Transcribe the listing below only from the line with "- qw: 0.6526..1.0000" up to and including the line with "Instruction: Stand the".

---+---

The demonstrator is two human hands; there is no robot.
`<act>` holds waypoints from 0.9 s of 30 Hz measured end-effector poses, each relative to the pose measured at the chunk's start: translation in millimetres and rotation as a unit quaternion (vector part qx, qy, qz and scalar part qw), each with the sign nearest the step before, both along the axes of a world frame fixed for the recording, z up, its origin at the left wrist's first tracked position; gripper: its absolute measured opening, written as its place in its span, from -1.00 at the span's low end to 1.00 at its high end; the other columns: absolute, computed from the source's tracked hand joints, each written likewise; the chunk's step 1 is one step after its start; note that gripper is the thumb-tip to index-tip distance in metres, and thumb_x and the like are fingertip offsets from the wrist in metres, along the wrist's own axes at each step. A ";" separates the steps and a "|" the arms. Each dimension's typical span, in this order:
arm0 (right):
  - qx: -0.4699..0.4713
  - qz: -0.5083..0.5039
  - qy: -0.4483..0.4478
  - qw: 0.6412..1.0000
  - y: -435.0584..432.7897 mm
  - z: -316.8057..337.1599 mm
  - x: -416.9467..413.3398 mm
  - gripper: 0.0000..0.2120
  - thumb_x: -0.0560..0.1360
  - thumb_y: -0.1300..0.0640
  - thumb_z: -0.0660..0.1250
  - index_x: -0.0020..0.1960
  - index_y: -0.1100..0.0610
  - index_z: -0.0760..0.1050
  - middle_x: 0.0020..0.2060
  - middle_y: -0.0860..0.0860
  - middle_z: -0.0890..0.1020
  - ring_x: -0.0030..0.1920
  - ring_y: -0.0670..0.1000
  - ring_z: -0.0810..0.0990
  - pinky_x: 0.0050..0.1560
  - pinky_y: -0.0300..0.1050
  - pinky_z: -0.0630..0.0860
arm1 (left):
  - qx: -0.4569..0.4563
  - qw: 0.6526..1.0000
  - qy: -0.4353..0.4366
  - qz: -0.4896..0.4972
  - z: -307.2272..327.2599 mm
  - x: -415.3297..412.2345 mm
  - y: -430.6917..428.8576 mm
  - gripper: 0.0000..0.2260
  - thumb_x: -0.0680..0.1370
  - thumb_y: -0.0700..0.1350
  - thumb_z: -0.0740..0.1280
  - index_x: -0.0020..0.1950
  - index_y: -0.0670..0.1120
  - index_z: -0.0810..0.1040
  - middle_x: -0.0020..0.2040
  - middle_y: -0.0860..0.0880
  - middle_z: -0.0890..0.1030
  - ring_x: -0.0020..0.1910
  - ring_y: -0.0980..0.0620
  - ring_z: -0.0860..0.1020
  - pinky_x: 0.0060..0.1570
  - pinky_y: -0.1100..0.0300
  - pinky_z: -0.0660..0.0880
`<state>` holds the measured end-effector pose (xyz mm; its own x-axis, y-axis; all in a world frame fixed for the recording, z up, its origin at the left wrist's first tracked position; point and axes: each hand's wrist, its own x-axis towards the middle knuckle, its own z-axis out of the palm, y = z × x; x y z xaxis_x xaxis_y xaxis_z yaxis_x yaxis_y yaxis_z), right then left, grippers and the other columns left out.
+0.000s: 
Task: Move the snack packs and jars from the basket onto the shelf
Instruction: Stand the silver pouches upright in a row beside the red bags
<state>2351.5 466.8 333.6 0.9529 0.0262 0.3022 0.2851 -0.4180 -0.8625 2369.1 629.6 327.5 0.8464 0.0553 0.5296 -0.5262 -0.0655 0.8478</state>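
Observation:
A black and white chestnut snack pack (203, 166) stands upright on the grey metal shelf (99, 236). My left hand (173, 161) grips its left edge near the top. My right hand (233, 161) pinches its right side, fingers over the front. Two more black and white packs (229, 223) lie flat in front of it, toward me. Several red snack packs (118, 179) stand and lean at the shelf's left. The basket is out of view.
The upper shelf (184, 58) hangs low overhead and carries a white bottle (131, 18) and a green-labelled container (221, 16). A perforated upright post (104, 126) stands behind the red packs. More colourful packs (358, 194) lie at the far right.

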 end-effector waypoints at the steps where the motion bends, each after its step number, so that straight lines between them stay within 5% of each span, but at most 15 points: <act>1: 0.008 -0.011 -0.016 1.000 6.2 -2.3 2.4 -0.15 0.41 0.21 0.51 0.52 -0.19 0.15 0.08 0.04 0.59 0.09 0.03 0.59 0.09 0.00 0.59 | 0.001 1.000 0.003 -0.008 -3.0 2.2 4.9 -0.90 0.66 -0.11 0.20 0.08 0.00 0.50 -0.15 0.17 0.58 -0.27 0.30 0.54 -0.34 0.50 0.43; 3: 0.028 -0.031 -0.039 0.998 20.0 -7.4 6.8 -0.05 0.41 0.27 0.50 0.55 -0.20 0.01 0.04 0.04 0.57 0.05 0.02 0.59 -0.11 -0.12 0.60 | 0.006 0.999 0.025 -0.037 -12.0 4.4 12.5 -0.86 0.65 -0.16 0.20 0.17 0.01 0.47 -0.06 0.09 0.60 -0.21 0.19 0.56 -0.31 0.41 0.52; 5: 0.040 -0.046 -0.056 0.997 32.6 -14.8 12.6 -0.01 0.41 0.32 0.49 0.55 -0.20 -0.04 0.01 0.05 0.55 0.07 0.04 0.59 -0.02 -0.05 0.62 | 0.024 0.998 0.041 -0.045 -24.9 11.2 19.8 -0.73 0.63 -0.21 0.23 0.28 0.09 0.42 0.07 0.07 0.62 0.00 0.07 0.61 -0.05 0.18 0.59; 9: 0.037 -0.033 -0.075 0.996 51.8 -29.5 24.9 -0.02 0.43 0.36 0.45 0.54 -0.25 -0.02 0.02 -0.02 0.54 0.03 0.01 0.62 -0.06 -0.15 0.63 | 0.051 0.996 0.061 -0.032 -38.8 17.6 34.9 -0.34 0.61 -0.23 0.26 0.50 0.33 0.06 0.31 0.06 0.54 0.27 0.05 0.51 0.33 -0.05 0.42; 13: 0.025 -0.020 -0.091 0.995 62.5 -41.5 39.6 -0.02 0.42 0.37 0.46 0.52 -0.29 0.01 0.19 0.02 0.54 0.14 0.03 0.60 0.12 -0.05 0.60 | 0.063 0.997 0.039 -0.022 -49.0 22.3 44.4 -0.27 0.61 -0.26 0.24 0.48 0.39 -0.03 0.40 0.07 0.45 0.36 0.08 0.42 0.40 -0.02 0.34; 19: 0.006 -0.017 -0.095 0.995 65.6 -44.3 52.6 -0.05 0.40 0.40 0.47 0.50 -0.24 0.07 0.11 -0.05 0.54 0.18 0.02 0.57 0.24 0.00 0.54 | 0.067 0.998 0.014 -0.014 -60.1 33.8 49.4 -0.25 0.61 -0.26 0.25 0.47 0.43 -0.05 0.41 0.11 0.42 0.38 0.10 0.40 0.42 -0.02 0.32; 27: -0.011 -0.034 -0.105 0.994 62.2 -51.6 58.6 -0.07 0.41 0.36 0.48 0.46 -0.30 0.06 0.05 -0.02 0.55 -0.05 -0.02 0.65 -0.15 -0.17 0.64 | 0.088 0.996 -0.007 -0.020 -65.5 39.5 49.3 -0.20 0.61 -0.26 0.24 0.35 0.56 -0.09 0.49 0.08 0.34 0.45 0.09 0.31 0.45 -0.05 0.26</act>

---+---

Answer box -
  - qw: 0.6526..1.0000
  - qy: -0.4353..0.4366
  - qz: -0.4896..0.4972
  - z: -307.2272..327.2599 mm
  - x: -415.3297..412.2345 mm
  - y: -430.6917..428.8576 mm
  - gripper: 0.0000..0.2260
  - thumb_x: -0.0680..0.1370
  - thumb_y: -0.0700..0.1350
  - thumb_z: -0.0740..0.1280
  - index_x: -0.0020..0.1950
  - index_y: -0.0670..0.1120
  - index_z: -0.0810..0.1040
  - middle_x: -0.0020..0.2040
  - middle_y: -0.0860..0.0880
  - middle_z: -0.0890..0.1030
  - ring_x: -0.0020..0.1910
  - ring_y: -0.0980..0.0620
  - ring_z: -0.0860..0.1020
  - pinky_x: 0.0060..0.1570
  - pinky_y: -0.1100..0.0300
  - pinky_z: -0.0660..0.0880
`<state>` holds the measured end-effector pose (xyz mm; its own x-axis, y-axis; all in a world frame fixed for the recording, z up, its origin at the left wrist's first tracked position; point and axes: each hand's wrist, its own x-axis towards the middle knuckle, its own z-axis out of the palm, y = z × x; x y z xaxis_x xaxis_y xaxis_z yaxis_x yaxis_y yaxis_z), right then left, grippers and the other columns left out.
+0.000s: 
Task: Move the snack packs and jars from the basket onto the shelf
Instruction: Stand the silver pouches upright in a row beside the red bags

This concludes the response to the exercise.